Maritime services are also the same, after no longer using the related services provided by these Western countries, it has given other countries the opportunity to develop.
03, China's opportunity
For China, the relevant industries are not blank, and now we can provide services for other countries to import Russian crude oil.Even taking a step back, if we only provide related services for China to import Russian crude oil, it is enough for companies in the insurance, maritime, and other industries to gain a substantial market share.
Additionally, it is noteworthy in this price cap that the cap only applies to crude oil. Once crude oil is refined into other substances, it also means that there is no price cap.
For the European Union, this phenomenon is a clear loophole.
Many European countries are still heavily dependent on Russia's energy exports. Now, this loophole allows third-party countries to import Russian crude oil, process it, and then export it to European countries.
India is doing just that.
Recently, the scale of India's imports of Russian crude oil has been increasing, both to meet its own needs and because India processes this crude oil and then sells the refined products to Europe, which is experiencing an energy crisis. This has also contributed to a significant increase in India's GDP in 2022.

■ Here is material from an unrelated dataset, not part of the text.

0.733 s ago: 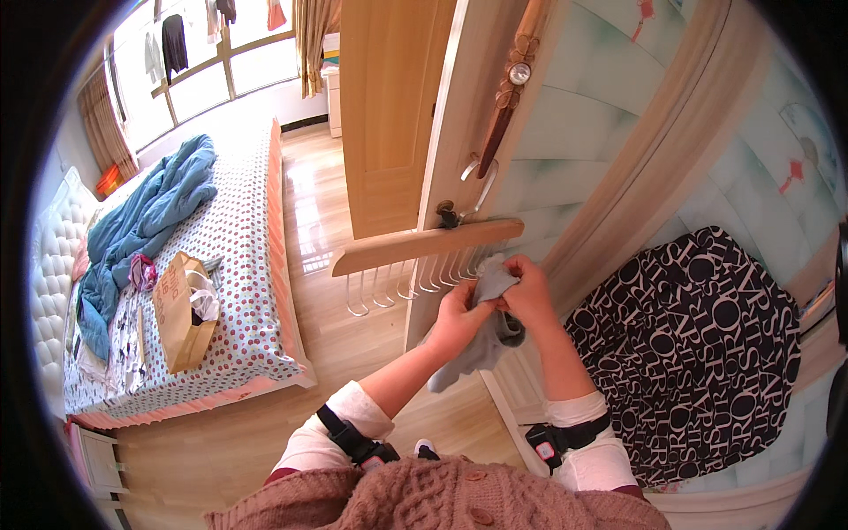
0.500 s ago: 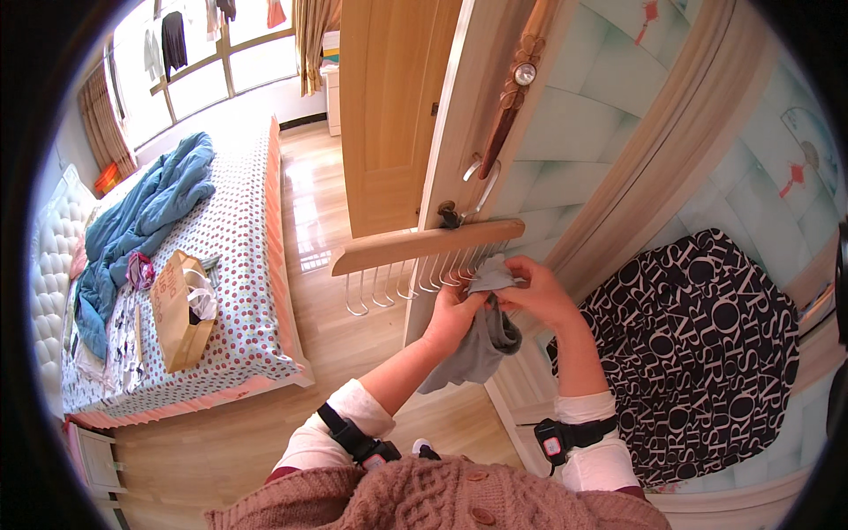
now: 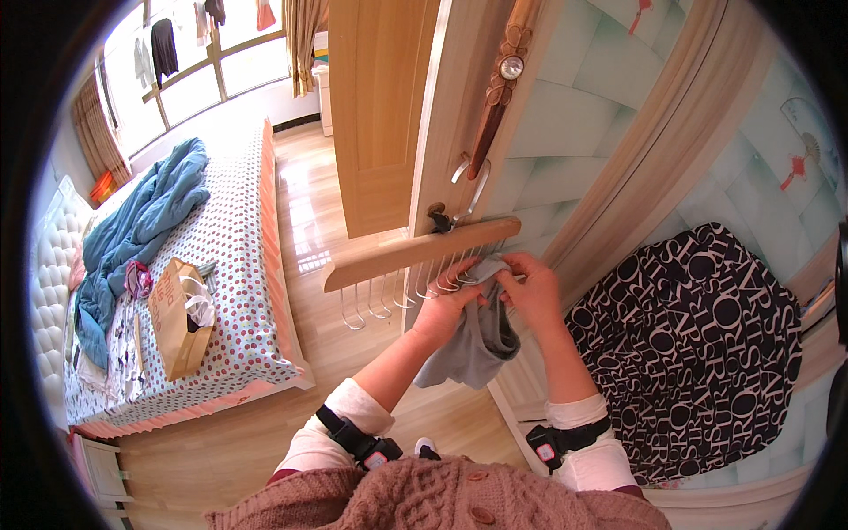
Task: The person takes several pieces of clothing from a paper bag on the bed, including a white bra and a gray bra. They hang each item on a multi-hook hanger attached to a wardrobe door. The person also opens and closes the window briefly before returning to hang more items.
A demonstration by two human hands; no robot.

China's "three oil companies" also seem to be able to take advantage of this opportunity to make some extra money.
04, Lower Oil Prices
In fact, even for Russia, the price cap is not as bad as imagined.
Russia's foreign minister has indicated that Russia will consult with its partners on the issue of crude oil. In the future, whether Russia sells crude oil at a price of $60 per barrel or not, the adjustment of Russian crude oil prices will not be related to the Western countries' price cap on Russian crude oil.In reality, the oil price in the Ural region of Russia itself is within the range of 60 yuan per barrel, so it can be said that the price cap will not lead to excessive damage to Russia's crude oil exports.
Currently, Russia is continuously strengthening its trade relations with Asian countries such as India and China. The future of energy exports will shift from the West to the East.
This represents a good opportunity for the countries in Asia as well. It is believed that China can obtain energy supplies at prices lower than the market value through this channel.